Alas, the stark instrumentalism permeating this excerpt doesn't suggest the future of medicine will improve much. Ignoring the colloquial grammar, I am disheartened by this comment by the student: Historians are supposed to integrate information with the big picture, which will hopefully be useful as a physician. He's simply shifting the pedagogical burden of instilling skills from a "hard" discipline to a "soft" one. This has nothing to do with a well rounded education. Similarly, this--The schools are looking for a kind of compassion and potential doctoring ability. This makes many social-science and humanities students particularly well qualified.--leads me to expect that applicants to medical schools will now seek ways to express their "compassion" in their applications and pre-med careers. Most, in other words, will have learned nothing about compassion. They will merely learn how to deploy evidences of it to depict it in their own lives.
Posted by: Dean C. Rowan | September 13, 2007 at 12:17 PM
An interesting example for this: My aunt, who was until retiring, a physician and surgeon of great repute, explained an operation gone wrong using a sewing analogy (She is an avid seamstress in her spare time) She commented that the physician doing the botched procedure, while being extremely competent in the theoretical realm, having won prestigious awards, had no knowledge of the world at large beyond her biology texts.
You never know where broader skills acquired in the real world come handy, even in a specialized field such as medicine.
Posted by: Sujatha | September 13, 2007 at 03:07 PM
Dean:
Are you afraid that now entering med school students will be writing those fake "genuine" applications describing their ever widening compassionate span?

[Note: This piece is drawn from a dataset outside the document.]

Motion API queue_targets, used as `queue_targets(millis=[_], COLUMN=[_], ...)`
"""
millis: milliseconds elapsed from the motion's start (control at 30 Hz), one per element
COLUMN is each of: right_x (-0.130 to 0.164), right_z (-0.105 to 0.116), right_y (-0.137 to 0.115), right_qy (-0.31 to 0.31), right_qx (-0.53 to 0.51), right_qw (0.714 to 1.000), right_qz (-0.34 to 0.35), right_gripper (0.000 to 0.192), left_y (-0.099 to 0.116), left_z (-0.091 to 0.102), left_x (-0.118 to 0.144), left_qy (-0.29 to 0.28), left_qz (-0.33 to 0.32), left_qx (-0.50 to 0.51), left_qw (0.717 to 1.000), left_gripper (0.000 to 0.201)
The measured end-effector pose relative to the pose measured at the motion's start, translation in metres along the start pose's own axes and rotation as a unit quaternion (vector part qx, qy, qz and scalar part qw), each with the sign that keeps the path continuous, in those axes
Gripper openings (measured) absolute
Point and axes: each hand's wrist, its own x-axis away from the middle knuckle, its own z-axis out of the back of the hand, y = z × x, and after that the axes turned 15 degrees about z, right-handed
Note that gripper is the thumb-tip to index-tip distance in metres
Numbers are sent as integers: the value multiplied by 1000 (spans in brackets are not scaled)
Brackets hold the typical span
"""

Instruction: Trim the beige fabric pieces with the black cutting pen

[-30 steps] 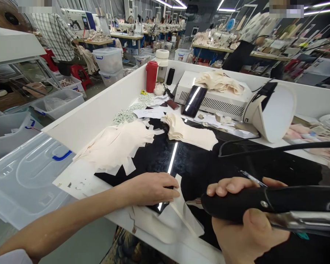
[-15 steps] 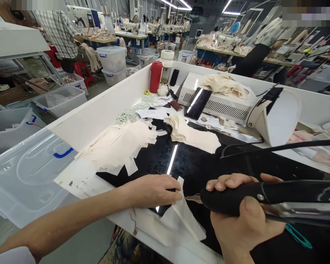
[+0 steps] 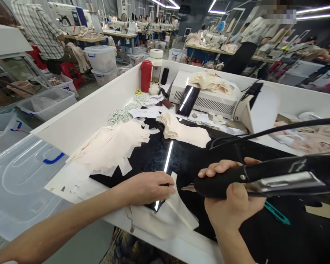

Well, I am afraid they already do. Most med school applications blather about curing cancer (when I saw my mother/father/grandma/uncle/ best friend suffer the ravages of cancer etc.) or alleviating the sufferings of the third world! No one mentions money, prestige and lavish junkets funded by pharmaceutical companies (or in the case of Asian students, that their parents made them).
My approval of the "well rounded" approach is because indeed I believe that exposure to some non-science disciplines before entering an exacting technical profession is better training than the "gerbil in a cage" type of approach that current pre-med courses offer. It softens the edges of the human mind. It makes for "happier" students without necessarily ensuring more competent ones. MCAT scores and the brutal curriculum of the med school act as effective screening for the latter quality.
This article reminded me of my son who started college enrolled in the honors program in natural sciences and a major in chemistry. A month and a half into his first semester, he called home to say that the "all science" curriculum was mind numbingly boring and stifling. I still remember what he said to me in exasperation : "I will forget to write if I just do physics, chemistry and math." I asked him to add some humanities courses. He decided to go one step further and added a second major in Plan II ( an integrated liberal arts major offered at UT) to his already challenging schedule. There is no doubt in my mind (and his) that his excellence in chemistry / physics / math was aided substantially by the English, philosophy, history and music classes he ended up taking.
Posted by: Ruchira Paul | September 13, 2007 at 03:12 PM
Point well taken, Ruchira. I wasn't being cynical enough in my lament. Of course students are already calculative and instrumental. When I wrote the comment, I had in mind the AP article (now unavailable) appearing in the NYT to which I linked in an earlier post. The story mentioned a high school teacher who advised students to make deliberate mistakes in their applications to college, essentially to feign "authenticity." I'm detecting a trend in the institutionalization of instrumentalism. But it's a mistake to imagine that these strategies aren't already widespread.